La festa dei “giovani progressisti” ospita una giovane ma già emergente parlamentare PD: Anna Ascani, la cui solidità politica, unitamente agli stimoli forniti dall’uditorio, fanno sì che il tema all’origine del dibattito-il rapporto tra giovani e politica– diventa strumento per un più generale discorso sul rapporto con la politica , sia dentro il partito (rapporto tra organi dirigenti e militanti; tra partito e governo) che fuori ( il rapporto tra i partiti, il PD  e la gente comune) .

A evitare il rischio di una grigia riflessione tutta interna arrivano domande e considerazioni dei due intervistatori ( il direttore di questo giornale e quello di Primapagina) che consentono di discutere di questo rapporto attraverso questioni di interesse prioritario e quotidiano per tutti.

E allora anche in un piccolo parterre come questo, di una cinquantina di persone, appare tutto il variegato mondo del Partito Democratico , diviso tra SI e NO alla riforma costituzionale, ( e alcuni dichiarano una adesione “ di partito” ma poco convinta) tra effetti positivi e negativi del Job-Act, ( la nostalgica rivendicazione della abolizione dell’articolo 18 dello Statuto dei Lavoratori ma anche le nuove forme di precariato in cui si possono tradurre le opportunità di lavoro create) sulle alleanze di governo,( Alfano, più che Verdini- dirà la Ascani) sulle strategie adottate da Renzi,( era proprio necessario estromettere così Letta?) sulla riforma elettorale , fino alle recenti nomine dei direttori dei TG RAI, e tanto altro ancora.

Si dirà che non sono cose nuove, queste: che non è nuova la crisi identitaria del PD , il suo scollamento dai problemi della gente comune, la sua perdita di rappresentanza dei più deboli socialmente, la delusione rispetto a un segretario che si era presentato all’insegna della “ rottamazione” del vecchio modo di fare politica e che invece naviga nelle pastoie di compromessi e alleanze imbarazzanti.

Facile per Anna Ascani ricordare che quando le aspettative sono troppo alte, verso un partito o una persona, anche il rischio di delusione è inevitabilmente alto, ma anche che il problema vero   è stato non aver vinto le elezioni in modo tale da avere una maggioranza certa con cui realizzare leggi e riforme- e in primis quelle istituzionali- che il Presidente Napolitano peraltro chiese in maniera perentoria al Parlamento di fare allorquando fu costretto al secondo settennato.

La perdita di “ valori” identitari colpisce gli ex militanti come me, ma ovviamente ancor più le giovani generazioni, perché va a ledere quel diritto all’utopia che è loro proprio.
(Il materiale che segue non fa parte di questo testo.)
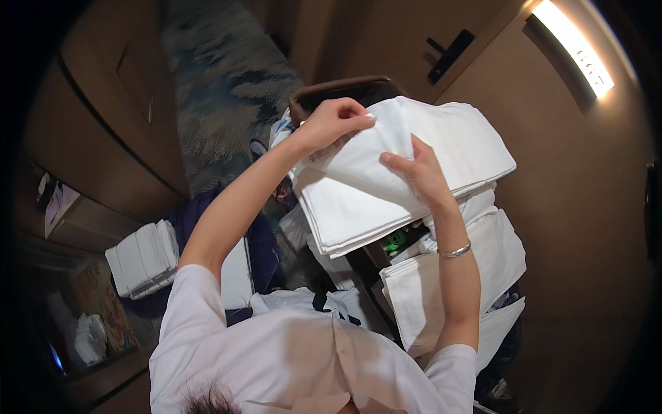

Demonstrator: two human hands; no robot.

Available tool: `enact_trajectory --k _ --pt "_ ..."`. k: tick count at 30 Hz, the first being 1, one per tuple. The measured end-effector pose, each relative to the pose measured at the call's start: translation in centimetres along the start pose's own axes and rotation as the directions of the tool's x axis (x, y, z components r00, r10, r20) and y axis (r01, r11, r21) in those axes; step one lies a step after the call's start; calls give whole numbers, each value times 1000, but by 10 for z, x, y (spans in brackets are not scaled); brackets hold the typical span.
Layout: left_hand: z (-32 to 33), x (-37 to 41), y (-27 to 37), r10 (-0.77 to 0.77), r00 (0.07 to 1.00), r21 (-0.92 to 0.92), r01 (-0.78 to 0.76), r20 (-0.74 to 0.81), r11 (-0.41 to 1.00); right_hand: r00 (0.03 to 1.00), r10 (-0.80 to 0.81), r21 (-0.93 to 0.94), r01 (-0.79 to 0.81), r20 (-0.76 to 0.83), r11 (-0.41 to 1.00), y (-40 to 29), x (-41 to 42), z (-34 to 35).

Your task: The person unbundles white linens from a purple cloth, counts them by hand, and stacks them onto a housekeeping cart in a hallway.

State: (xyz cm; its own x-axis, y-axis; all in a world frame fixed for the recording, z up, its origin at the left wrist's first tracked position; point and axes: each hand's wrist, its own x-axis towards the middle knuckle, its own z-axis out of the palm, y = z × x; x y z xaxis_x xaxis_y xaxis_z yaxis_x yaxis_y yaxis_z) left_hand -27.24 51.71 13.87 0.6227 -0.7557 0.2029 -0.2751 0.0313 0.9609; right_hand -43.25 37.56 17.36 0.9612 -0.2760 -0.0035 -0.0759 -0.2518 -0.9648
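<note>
A stack of folded white linen lies on top of a cart in front of me. My left hand pinches the edge of the uppermost white cloth between thumb and fingers. Faint printed writing shows on the cloth beneath that hand. My right hand holds the same cloth near its fold, thumb on top; some of its fingers are hidden. A second pile of folded white linen sits beside it, to the right.
Behind the linen stands a brown bin. Lower on the cart are more white linens and a green item. Bundled white linens rest on dark blue fabric at left. A door handle and lit sign are at right.
</note>
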Motion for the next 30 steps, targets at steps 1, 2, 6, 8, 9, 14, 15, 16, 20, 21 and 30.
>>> enact_trajectory --k 1,2,6,8,9,14,15,16,20,21,30 --pt "1 -7 2 96 994 32 -94 -54 995 1000 -10 -16 10 0 1000 0 1 -2" --pt "-1 -18 -1 203 971 140 -186 -125 973 999 -41 -21 41 5 999 1 1 0" --pt "-7 -83 -1 349 933 319 -306 -88 897 981 -111 -304 156 162 940 6 -10 -5" --pt "-5 -113 -26 400 907 432 -310 -133 847 954 -113 -341 207 277 917 2 -19 3" --pt "-3 -124 -41 465 874 495 -344 -143 798 937 -97 -297 204 337 933 2 -22 5" --pt "27 -138 -42 563 757 542 -337 -331 770 895 -216 -355 363 390 862 8 -36 -5" --pt "31 -136 -41 559 741 512 -340 -371 789 889 -267 -432 420 372 798 8 -38 -8" --pt "30 -135 -50 585 757 535 -378 -291 756 878 -316 -506 467 359 725 8 -39 -10" --pt "30 -141 -42 565 824 559 -449 -42 697 784 -538 -662 584 309 470 8 -39 -49" --pt "32 -142 -42 562 826 572 -443 -39 691 754 -590 -703 586 289 404 9 -39 -67" --pt "44 -144 -38 564 824 609 -420 -55 673 605 -315 -665 -531 -732 525 60 -25 -222"
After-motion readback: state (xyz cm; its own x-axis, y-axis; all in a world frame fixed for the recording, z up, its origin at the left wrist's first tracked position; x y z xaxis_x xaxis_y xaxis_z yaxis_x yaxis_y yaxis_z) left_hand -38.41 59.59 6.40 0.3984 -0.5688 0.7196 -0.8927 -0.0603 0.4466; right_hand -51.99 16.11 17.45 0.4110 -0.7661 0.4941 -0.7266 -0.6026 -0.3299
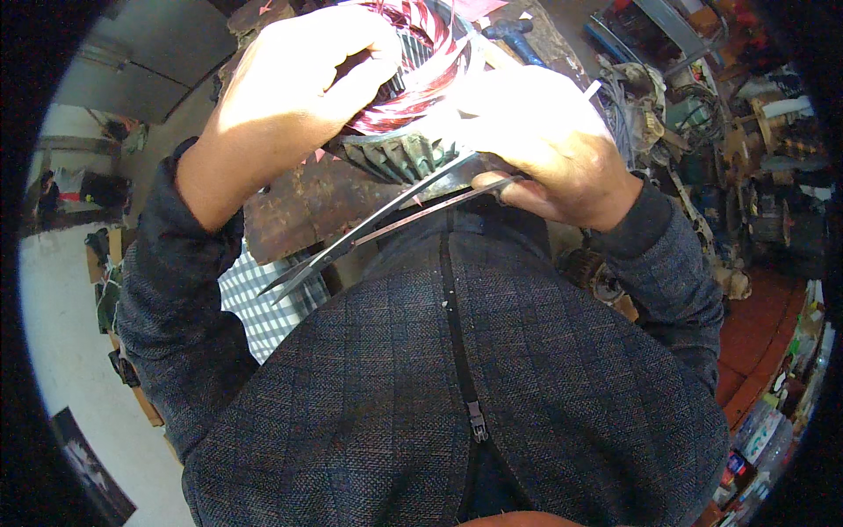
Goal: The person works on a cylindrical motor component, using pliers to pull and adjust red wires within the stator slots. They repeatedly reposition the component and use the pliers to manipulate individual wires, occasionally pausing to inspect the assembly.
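Note:
A motor stator (pixel 399 151) with a grey finned housing sits in front of me, with a ring of reddish enamelled wire winding (pixel 420 107) in it. My left hand (pixel 303 75) is at the left side of the winding, its thumb and fingers curled together; what lies between them, if anything, is lost in glare. My right hand (pixel 549 132) is closed around the handles of long metal scissors (pixel 329 255), whose tips point down and left toward my body. The fingers of this hand also reach the right side of the stator, where strong light washes out detail.
The stator stands on a worn, stained work surface (pixel 294 211). A blue hammer (pixel 511 32) lies beyond it. Cables and machine parts (pixel 685 119) are piled at the right, near a reddish floor area (pixel 764 342). Checked cloth (pixel 263 294) hangs at the left.

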A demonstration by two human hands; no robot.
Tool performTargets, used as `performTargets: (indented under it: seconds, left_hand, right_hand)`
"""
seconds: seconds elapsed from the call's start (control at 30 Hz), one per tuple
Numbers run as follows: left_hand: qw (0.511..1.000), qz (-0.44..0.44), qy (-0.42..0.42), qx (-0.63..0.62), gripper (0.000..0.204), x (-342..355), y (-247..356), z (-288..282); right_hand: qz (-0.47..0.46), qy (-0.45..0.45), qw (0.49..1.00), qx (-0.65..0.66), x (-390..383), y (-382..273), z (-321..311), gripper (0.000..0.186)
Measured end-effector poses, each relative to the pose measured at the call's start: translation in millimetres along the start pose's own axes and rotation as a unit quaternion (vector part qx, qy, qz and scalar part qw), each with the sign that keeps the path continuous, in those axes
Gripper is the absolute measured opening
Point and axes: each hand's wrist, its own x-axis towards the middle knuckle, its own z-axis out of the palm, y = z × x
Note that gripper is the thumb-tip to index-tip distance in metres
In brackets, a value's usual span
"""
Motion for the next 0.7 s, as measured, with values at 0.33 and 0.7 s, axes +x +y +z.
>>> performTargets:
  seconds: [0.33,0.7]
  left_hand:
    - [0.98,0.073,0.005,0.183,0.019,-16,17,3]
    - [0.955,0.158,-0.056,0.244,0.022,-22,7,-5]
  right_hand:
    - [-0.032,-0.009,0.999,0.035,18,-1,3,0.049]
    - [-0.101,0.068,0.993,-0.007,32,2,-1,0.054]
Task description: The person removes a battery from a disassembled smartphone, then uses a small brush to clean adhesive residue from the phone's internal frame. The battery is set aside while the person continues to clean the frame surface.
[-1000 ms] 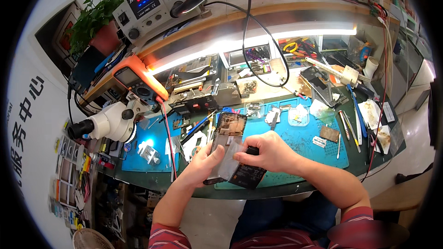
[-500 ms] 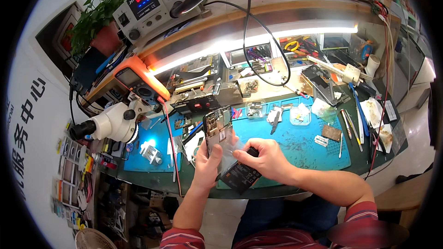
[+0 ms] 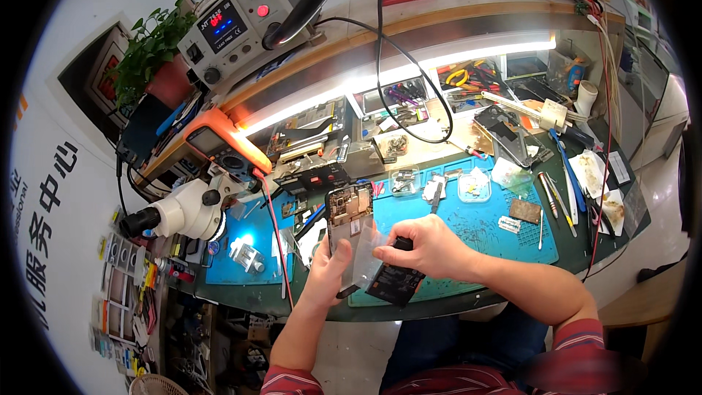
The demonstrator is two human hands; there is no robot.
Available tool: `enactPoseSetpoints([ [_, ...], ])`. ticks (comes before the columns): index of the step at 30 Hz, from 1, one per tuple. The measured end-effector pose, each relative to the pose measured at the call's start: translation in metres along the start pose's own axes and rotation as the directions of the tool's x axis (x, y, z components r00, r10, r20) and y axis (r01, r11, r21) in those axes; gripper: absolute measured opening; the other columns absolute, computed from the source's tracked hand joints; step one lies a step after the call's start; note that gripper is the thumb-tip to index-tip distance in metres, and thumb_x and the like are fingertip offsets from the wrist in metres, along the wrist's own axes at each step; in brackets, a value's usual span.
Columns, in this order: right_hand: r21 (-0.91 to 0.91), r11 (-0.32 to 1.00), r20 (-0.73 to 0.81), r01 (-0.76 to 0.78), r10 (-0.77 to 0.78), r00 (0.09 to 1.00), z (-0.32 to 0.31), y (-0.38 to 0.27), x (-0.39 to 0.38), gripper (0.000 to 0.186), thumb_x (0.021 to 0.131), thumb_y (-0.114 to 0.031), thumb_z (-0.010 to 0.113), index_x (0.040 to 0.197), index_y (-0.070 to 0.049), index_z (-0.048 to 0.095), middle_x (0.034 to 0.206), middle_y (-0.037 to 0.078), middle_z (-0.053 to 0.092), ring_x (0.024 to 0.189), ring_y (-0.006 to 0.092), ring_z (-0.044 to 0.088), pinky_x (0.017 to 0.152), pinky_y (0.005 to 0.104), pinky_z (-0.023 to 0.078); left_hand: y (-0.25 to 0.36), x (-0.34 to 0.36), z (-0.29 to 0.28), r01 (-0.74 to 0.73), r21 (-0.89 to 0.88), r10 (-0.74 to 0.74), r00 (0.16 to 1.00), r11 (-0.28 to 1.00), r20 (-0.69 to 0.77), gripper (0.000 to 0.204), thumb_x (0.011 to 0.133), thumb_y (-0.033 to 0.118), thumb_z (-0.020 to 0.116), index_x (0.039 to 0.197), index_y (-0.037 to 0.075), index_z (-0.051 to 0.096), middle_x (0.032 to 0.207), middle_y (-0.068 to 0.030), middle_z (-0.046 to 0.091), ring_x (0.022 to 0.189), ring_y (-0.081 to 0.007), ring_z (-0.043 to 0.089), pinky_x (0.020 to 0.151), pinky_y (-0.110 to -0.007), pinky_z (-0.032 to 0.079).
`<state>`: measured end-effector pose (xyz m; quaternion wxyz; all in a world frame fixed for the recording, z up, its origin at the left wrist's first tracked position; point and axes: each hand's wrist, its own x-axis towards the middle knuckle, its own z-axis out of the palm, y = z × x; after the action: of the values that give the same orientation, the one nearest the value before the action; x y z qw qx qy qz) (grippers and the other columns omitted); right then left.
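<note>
Black battery (image 3: 395, 284) and clear film (image 3: 360, 266) are finger-pinched by the right hand (image 3: 431, 247), the left hand (image 3: 327, 272) clasping an opened phone (image 3: 341, 230).

A white wall (image 3: 89, 189) with dark lettering bends along nine o'clock; a wood-edged shelf (image 3: 431, 20) spans ten to two, a bright strip light (image 3: 439, 66) beneath; pale floor (image 3: 352, 344) at six, wooden furniture (image 3: 643, 298) at four

Head camera: I look down from head height, facing forward over the workbench (image 3: 256, 295) to the shelf (image 3: 453, 16) behind. Left hand (image 3: 327, 276) and right hand (image 3: 430, 247) lie near, just below mid-frame; straight edges bow toward the rim.
</note>
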<state>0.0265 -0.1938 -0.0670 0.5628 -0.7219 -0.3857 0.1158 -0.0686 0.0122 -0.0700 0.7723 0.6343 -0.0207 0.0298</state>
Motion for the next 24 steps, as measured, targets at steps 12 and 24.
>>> enactPoseSetpoints([
  [12, -0.089, 0.989, 0.179, 0.119, -0.102, 0.979, -0.007, -0.005, 0.001, 0.033, 0.089, -0.036, 0.076, 0.086, -0.003, 0.073, 0.071, 0.018, 0.067, 0.065, 0.0315, 0.068, 0.063, 0.0391, 0.053, 0.023, -0.019, -0.01, 0.31, 0.091, -0.315, 0.948, 0.946, 0.049, 0.066, 0.102, 0.049, 0.061, 0.146, 0.003, 0.045, 0.133, -0.0093, 0.061, 0.117, -0.0167, 0.061, 0.095, -0.034, 0.052],
  [24, 0.115, 0.991, 0.037, -0.074, 0.07, 0.997, 0.019, 0.003, -0.003, 0.033, 0.091, -0.034, 0.077, 0.086, -0.002, 0.074, 0.068, 0.009, 0.069, 0.06, 0.0128, 0.062, 0.058, 0.0318, 0.05, 0.016, -0.015, -0.002, 0.054, 0.062, -0.047, 0.994, 0.997, -0.103, 0.062, 0.1, 0.046, 0.064, 0.14, 0.001, 0.052, 0.126, -0.0115, 0.066, 0.115, -0.0183, 0.064, 0.097, -0.036, 0.052],
])
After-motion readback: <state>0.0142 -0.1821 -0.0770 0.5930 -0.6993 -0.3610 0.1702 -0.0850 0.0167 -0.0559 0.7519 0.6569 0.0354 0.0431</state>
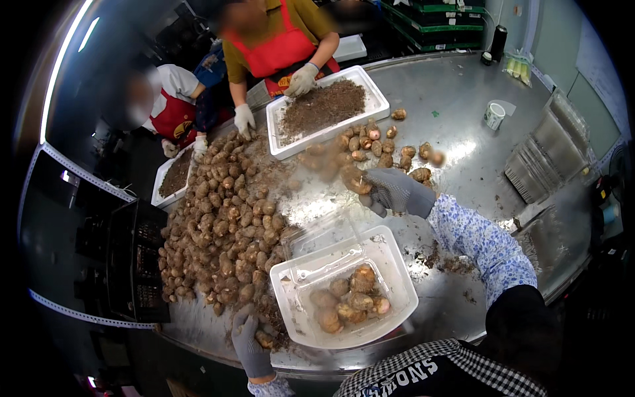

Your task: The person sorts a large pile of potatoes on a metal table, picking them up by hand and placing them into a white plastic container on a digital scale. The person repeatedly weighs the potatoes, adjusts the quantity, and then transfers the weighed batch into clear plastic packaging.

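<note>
My right hand (397,192), in a grey glove, grips a brown taro (355,179) above the steel table. At the near edge of the big pile, my gloved left hand (250,344) has its fingers curled around a small taro (264,339), partly hidden by the glove. Between my hands stands a white tray (280,281) with a clear plastic box (311,291) in it. Several taros (360,301) lie inside the box. The taro pile (228,218) spreads to the left of the tray.
Loose taros (385,159) lie beyond my right hand. A co-worker's gloved hand (302,81) is over a soil-filled white tray (381,106); another person stands farther left. Stacked clear boxes (549,155) and a white cup (494,116) are at right, a black crate (137,261) at left.
</note>
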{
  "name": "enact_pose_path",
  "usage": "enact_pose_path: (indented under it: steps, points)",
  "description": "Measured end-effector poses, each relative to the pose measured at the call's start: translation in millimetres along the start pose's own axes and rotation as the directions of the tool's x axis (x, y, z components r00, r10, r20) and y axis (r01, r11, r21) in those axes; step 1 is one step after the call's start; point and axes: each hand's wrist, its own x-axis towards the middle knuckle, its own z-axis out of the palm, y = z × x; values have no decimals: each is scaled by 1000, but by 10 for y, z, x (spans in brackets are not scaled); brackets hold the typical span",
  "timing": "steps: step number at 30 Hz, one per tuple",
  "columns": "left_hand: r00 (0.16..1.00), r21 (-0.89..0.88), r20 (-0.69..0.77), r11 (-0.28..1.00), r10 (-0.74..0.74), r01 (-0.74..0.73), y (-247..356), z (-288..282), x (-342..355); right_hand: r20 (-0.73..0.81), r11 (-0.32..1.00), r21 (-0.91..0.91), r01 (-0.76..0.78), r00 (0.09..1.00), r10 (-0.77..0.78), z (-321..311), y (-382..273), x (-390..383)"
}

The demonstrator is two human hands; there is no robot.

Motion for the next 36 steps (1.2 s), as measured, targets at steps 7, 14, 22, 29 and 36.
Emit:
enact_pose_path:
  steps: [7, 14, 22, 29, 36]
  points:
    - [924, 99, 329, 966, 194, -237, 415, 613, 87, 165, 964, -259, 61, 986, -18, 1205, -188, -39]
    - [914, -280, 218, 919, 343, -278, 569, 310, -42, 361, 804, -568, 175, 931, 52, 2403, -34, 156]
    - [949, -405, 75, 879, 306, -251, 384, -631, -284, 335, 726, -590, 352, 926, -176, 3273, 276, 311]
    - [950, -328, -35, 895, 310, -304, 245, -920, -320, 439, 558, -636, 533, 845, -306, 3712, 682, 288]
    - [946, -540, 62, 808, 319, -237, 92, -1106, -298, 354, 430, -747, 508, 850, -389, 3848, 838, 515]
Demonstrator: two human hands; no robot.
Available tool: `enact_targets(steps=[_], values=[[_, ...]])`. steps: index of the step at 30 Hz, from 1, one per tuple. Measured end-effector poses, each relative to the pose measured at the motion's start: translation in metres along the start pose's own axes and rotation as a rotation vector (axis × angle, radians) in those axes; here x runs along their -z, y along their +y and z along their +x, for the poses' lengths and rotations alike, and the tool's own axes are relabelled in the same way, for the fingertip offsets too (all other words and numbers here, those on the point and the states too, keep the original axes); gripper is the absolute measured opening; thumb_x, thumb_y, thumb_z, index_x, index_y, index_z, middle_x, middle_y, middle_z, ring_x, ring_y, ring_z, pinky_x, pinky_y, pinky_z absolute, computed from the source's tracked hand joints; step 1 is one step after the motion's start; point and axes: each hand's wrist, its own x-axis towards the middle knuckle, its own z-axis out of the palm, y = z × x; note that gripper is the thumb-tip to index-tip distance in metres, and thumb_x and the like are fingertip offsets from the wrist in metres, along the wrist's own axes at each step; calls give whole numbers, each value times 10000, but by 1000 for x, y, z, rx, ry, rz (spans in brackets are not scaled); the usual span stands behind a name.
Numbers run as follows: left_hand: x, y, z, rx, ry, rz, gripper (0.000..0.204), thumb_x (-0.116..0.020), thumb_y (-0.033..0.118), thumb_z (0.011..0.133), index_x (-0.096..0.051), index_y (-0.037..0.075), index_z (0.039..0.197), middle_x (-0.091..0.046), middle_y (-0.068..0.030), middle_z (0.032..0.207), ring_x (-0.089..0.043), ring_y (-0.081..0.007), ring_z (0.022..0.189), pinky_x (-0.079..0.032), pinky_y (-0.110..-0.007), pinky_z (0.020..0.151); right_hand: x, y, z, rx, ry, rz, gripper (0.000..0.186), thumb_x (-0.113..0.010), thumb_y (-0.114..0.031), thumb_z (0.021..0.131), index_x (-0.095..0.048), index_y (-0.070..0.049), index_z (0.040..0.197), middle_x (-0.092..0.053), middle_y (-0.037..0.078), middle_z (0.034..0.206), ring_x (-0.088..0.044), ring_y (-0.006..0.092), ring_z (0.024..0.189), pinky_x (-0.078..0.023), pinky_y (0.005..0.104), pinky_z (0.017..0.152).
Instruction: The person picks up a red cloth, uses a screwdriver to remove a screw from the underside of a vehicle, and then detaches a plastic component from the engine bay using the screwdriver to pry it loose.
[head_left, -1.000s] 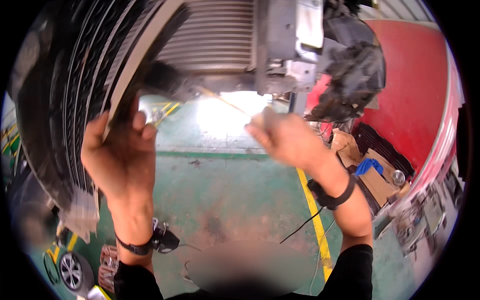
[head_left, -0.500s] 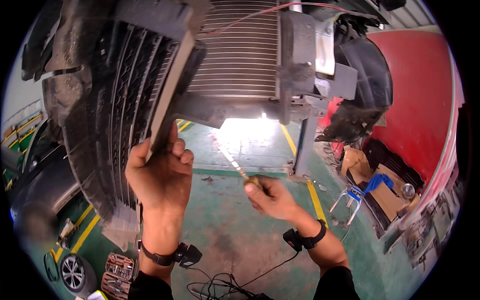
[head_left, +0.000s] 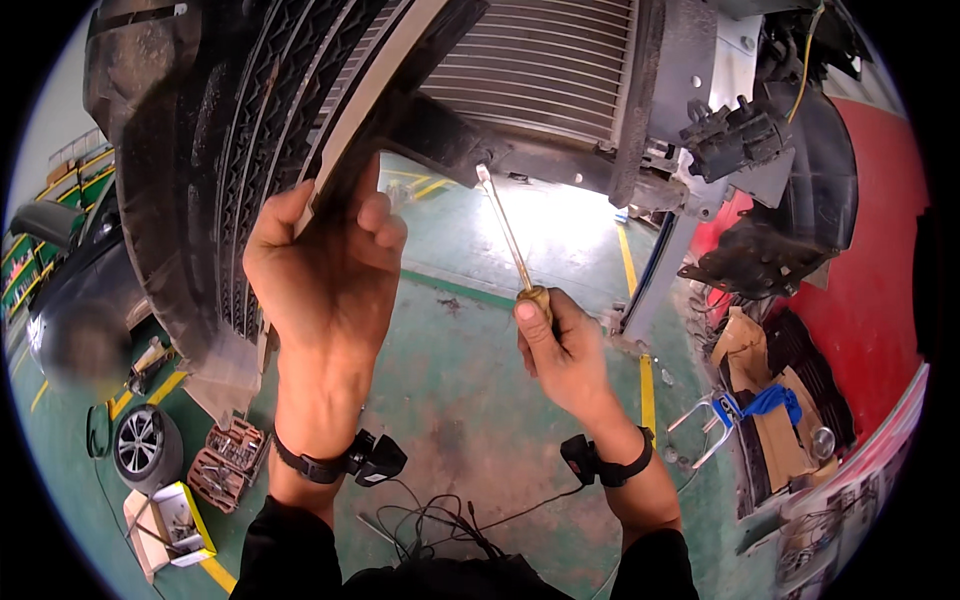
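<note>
Green floor (head_left: 460, 370) spreads below our fingers (head_left: 376, 212): left hand (head_left: 322, 265) holds the bumper (head_left: 215, 170), right hand (head_left: 566, 352) a screwdriver (head_left: 514, 250) (shaft pointing away).

Both forearms (head_left: 328, 405) reach from the near side, the left grip (head_left: 325, 265) palm upward, fingers (head_left: 376, 213) seemingly clamped, the right grip (head_left: 563, 350) clenched, thumb (head_left: 536, 333) pointing far.

From the person's head, the left of two side-by-side fisheye cameras is looking down, taking in the left hand (head_left: 325, 250) at ten o'clock and the right hand (head_left: 563, 350) at four from close range, while the green floor (head_left: 470, 370) is lying farther below.
</note>
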Motion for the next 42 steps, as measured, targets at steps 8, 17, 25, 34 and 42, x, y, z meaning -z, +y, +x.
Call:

L’amico Alessandro Torrini nel corso del dibattito e’ ricorso ad una immagine che mi è parsa particolarmente affascinante , quella della “perdita del racconto” ovvero della capacità- in questo caso del PD- di narrare il futuro in termini positivi. Anna ha aggiunto che la perdita è forse doppia, perché non solo non c’è più un racconto alle giovani generazioni fatto di speranza, ma non c’è più neanche un racconto collettivo , ovvero costruito in percorsi identitari relativi a obiettivi comuni di miglioramento sociale.

Al racconto collettivo oggi paiono contrapporsi- in modo vincente- tante story-telling individuali.

Lasciando l’area della festa dei giovani progressisti mi andavo ripetendo che al racconto collettivo bisogna tornare; ce lo chiedono le vecchie e nuove forme di povertà e emarginazione sociale, ce lo chiede la perdita di diritti e di solidarietà ; ce lo chiede soprattutto lo smarrimento dei ragazzi che ci guardano con gli occhi di chi nel mondo e nel futuro non vede speranza.

Sarà che io allo sguardo rassegnato di un ragazzo non so adattarmi.